If the first course of conversation was sobering, dessert was anything but: epidemiologist Elizabeth Pisani, author of The Wisdom of Whores, asked our guests to pair their genitals – marshmallow vulvas, rectums and penises – with those of another guest. To make things more interesting, she asked everyone to consider what pairings they might give freely, such as heterosexual sex, and for which pairings they would ask for payment, such as receptive anal sex.
When some diners attempted to swap genitals, she reprimanded them: “Stop that – you get the genitals you are given, you do not get a choice.”
Joining her was Catherine Stephens, a professional sex worker with many years’ experience of clients with unusual tastes. As they played with their genitals, our giggling guests had become like a class of giggling schoolchildren. But as soon as Stephens announced that she had slept with over 4,000 men, the building instantly fell quiet.
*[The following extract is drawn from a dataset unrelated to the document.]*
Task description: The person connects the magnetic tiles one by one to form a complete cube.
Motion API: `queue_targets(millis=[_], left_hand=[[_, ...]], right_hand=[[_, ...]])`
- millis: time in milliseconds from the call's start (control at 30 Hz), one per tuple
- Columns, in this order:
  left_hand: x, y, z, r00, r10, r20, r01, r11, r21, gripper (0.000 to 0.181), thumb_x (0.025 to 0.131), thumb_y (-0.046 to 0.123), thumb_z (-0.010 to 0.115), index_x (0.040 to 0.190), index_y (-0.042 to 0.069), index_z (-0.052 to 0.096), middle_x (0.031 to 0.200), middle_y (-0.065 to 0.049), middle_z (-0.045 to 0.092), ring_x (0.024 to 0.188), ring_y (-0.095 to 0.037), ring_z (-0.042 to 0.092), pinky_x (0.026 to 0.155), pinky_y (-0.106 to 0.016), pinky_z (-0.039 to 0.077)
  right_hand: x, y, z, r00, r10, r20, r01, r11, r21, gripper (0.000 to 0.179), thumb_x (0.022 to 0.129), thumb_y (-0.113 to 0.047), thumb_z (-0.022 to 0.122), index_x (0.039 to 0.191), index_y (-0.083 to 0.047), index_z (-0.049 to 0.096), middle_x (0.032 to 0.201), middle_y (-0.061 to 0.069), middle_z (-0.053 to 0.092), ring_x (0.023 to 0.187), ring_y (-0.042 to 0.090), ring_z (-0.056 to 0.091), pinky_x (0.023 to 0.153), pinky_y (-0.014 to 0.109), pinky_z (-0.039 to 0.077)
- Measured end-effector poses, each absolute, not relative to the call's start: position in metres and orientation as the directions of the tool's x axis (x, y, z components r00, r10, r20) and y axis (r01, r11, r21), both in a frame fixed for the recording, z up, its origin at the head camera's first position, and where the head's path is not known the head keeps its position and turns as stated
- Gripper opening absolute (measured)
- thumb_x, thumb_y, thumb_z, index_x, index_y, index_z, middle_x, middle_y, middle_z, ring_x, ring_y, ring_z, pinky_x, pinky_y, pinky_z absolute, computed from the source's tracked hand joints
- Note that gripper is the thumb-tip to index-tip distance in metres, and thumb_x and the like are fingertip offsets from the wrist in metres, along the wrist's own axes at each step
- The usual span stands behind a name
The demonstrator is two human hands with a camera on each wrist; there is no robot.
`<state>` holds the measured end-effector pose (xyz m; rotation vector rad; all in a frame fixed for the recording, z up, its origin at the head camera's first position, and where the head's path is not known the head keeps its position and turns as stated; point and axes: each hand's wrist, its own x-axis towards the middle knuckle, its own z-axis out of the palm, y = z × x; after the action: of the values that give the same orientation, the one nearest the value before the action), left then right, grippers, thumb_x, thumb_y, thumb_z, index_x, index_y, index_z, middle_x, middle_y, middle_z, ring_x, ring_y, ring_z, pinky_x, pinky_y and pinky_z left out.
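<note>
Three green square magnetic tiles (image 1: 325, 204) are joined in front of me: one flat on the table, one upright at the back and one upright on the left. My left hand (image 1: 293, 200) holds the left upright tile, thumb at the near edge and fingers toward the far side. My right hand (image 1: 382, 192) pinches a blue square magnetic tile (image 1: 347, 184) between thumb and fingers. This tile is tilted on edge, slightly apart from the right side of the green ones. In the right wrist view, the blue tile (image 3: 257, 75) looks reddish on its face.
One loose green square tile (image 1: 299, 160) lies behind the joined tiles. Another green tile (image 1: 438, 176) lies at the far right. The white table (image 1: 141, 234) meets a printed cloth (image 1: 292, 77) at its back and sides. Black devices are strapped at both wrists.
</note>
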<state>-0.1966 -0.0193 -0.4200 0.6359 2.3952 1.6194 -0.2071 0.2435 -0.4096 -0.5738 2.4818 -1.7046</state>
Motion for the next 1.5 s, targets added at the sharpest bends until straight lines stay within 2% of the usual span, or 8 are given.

“It’s not every day that vomit is spoken about as a prelude to a fermented starter, or that someone announces in all seriousness that they’ve had 4,000 sexual partners over dessert, or that you are asked to ‘put your genitals on the table,'” says Wong.
Though we may blush to discuss anything but “vanilla” heterosexual sex, Pisani argues, the full spectrum of sexual behaviour deserves deeper consideration from an empirical point of view, even if couched in fairly colloquial terms.
“It is considered dirty to have sex with a woman who is menstruating, so many men would prefer to have intercourse with her anus, somehow considered less dirty. You figure that one out,” she said.
Pairing challenging speakers with the most unusual food, in the most sublime setting, Guerilla Science aimed to inspire all our guests to reflect a bit more critically on what they think of as dirty and why. What we may subjectively consider dirty may not actually be so in the harsh light of scientific objectivity.
To that end, Pisani left us with this: “Is sex dirty? We only seem to call it dirty if it’s done right.”